Dictionary creation and access in Swift - Time & Space Complexity
When we create and access dictionaries, it is important to know how the time to do these actions changes as the dictionary grows.
We want to understand how fast or slow these operations become when the dictionary has more items.
Analyze the time complexity of the following code snippet.
var ages: [String: Int] = [:]
// Adding items
ages["Alice"] = 30
ages["Bob"] = 25
ages["Charlie"] = 35
// Accessing an item
let aliceAge = ages["Alice"]
This code creates a dictionary, adds three entries, and then accesses one entry by its key.
Identify the loops, recursion, array traversals that repeat.

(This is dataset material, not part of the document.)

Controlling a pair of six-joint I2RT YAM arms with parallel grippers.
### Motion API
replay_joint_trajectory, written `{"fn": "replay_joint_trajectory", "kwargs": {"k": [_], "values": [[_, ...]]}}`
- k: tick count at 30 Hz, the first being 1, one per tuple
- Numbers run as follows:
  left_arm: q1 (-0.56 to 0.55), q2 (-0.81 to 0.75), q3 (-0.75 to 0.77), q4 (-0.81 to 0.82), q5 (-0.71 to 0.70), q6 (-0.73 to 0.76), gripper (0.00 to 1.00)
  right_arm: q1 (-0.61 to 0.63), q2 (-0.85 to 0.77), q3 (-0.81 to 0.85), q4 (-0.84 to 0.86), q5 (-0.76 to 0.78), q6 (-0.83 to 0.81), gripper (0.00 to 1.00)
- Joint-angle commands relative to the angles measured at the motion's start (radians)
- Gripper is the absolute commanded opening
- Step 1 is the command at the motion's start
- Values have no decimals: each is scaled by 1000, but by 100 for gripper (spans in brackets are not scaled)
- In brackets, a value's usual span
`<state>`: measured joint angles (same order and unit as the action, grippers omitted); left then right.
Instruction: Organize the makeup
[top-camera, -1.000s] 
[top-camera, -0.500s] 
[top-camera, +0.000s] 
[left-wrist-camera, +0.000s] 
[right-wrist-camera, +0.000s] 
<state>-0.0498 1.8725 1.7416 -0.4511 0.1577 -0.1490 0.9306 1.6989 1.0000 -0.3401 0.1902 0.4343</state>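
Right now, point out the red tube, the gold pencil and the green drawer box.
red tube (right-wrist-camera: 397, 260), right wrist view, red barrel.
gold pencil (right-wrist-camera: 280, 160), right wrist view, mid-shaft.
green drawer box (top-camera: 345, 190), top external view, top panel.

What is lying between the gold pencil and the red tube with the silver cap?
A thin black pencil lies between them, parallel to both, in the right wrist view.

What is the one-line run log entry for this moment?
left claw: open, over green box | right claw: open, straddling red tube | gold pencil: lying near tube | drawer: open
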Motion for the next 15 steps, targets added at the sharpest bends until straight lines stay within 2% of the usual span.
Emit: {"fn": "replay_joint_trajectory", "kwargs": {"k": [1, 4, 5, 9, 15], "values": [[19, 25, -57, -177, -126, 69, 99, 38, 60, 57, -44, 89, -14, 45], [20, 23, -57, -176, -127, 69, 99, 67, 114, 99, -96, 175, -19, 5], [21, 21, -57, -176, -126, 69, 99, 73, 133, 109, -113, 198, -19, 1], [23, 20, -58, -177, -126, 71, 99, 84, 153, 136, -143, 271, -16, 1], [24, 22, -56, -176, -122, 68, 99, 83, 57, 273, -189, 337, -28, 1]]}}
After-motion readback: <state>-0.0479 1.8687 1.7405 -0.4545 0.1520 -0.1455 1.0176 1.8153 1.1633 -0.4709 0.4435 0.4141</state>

- Primary operation: Adding or accessing a single key-value pair in the dictionary.
- How many times: Each add or access happens once per key; no loops or repeated traversals here.
Adding or looking up a key in a dictionary takes about the same time no matter how many items are inside.
| Input Size (n) | Approx. Operations |
|---|---|
| 10 | About 1 operation per add or access |
| 100 | Still about 1 operation per add or access |
| 1000 | Still about 1 operation per add or access |
Pattern observation: The time to add or access does not grow much as the dictionary gets bigger.
Time Complexity: O(1)
This means adding or accessing a value in a dictionary takes about the same short time no matter how many items are stored.
[X] Wrong: "Accessing a dictionary item takes longer as the dictionary gets bigger because it searches through all items."
[OK] Correct: Dictionaries use a special method to jump directly to the item, so they don't check every entry one by one.
Understanding dictionary time complexity helps you explain why certain data structures are fast and efficient, a useful skill in many coding discussions.
"What if we tried to find a value by searching through all keys instead of using the dictionary's direct access? How would the time complexity change?"